Copy the material below verbatim from the line with "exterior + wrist" to the line with "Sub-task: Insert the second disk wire", both lines included, omitting pictures and every line outside that range.

_ _ _

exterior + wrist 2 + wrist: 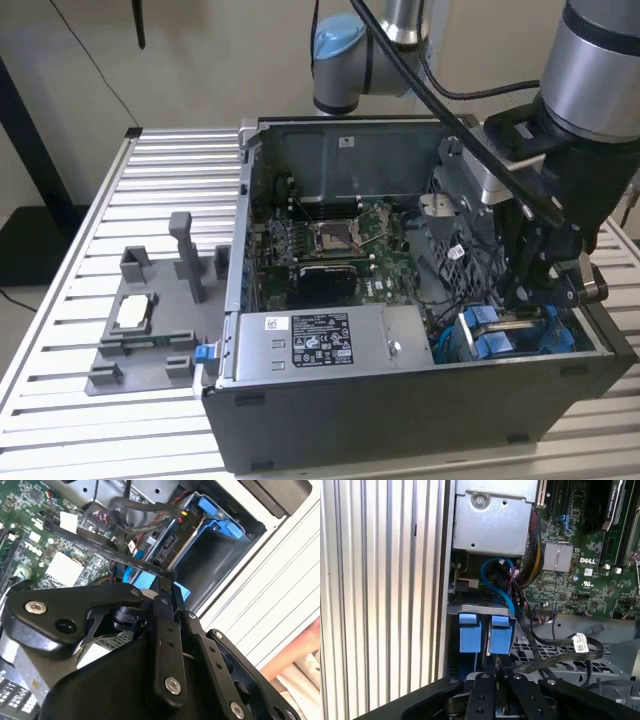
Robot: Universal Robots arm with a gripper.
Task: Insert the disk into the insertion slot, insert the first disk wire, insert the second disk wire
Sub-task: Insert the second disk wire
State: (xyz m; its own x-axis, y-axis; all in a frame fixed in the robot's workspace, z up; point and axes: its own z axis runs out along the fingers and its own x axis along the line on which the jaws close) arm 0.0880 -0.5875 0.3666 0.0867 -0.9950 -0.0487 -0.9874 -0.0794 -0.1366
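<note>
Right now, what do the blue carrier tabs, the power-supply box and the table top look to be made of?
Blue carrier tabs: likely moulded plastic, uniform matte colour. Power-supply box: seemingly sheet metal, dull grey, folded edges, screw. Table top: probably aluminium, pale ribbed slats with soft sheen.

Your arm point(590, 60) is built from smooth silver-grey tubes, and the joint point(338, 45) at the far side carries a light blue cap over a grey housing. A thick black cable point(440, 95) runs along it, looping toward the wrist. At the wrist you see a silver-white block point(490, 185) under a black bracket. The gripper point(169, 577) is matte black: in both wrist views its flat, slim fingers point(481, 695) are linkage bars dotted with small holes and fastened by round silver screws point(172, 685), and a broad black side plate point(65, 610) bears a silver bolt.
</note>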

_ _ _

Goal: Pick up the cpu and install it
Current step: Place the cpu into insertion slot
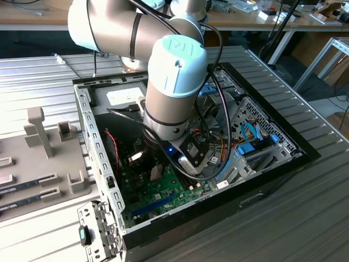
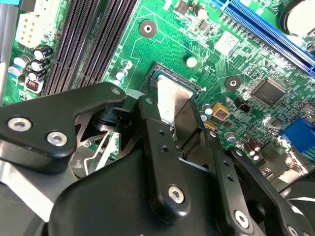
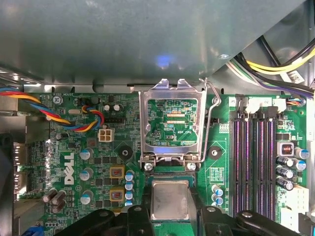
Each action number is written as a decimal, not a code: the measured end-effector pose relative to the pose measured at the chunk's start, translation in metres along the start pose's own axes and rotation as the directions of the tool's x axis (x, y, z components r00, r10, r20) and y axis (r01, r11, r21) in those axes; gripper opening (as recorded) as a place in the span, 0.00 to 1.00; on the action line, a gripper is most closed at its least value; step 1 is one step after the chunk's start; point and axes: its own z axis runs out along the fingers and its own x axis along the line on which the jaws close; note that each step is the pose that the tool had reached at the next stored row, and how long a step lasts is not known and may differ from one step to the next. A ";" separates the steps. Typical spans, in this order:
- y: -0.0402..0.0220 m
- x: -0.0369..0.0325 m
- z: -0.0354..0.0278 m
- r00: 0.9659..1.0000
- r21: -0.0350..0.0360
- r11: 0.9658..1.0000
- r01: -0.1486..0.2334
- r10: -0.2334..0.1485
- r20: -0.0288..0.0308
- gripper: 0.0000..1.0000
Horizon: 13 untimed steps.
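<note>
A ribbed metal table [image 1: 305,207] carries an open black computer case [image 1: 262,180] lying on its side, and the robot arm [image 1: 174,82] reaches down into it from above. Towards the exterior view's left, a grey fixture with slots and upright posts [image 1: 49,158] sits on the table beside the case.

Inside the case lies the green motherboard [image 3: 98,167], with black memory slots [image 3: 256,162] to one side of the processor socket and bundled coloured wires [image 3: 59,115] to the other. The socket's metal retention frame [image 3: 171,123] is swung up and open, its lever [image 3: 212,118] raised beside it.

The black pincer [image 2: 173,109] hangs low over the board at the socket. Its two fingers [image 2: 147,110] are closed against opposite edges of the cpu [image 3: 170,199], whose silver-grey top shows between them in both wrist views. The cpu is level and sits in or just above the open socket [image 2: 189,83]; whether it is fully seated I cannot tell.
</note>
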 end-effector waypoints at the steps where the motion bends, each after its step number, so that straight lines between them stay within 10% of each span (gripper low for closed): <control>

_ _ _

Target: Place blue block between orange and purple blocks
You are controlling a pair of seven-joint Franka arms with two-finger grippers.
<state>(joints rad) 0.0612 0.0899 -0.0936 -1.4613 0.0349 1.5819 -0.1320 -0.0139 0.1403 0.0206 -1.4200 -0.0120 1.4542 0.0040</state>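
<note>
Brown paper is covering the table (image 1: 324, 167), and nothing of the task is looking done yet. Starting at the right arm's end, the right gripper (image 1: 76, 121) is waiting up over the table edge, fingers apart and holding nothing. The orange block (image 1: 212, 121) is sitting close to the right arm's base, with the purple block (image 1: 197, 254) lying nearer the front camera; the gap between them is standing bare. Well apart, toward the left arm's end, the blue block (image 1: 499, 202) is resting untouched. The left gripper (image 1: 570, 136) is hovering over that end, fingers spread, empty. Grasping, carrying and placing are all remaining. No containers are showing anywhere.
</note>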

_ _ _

Task solution:
exterior + wrist 2 + wrist: 
Robot: Universal Robots arm with a gripper.
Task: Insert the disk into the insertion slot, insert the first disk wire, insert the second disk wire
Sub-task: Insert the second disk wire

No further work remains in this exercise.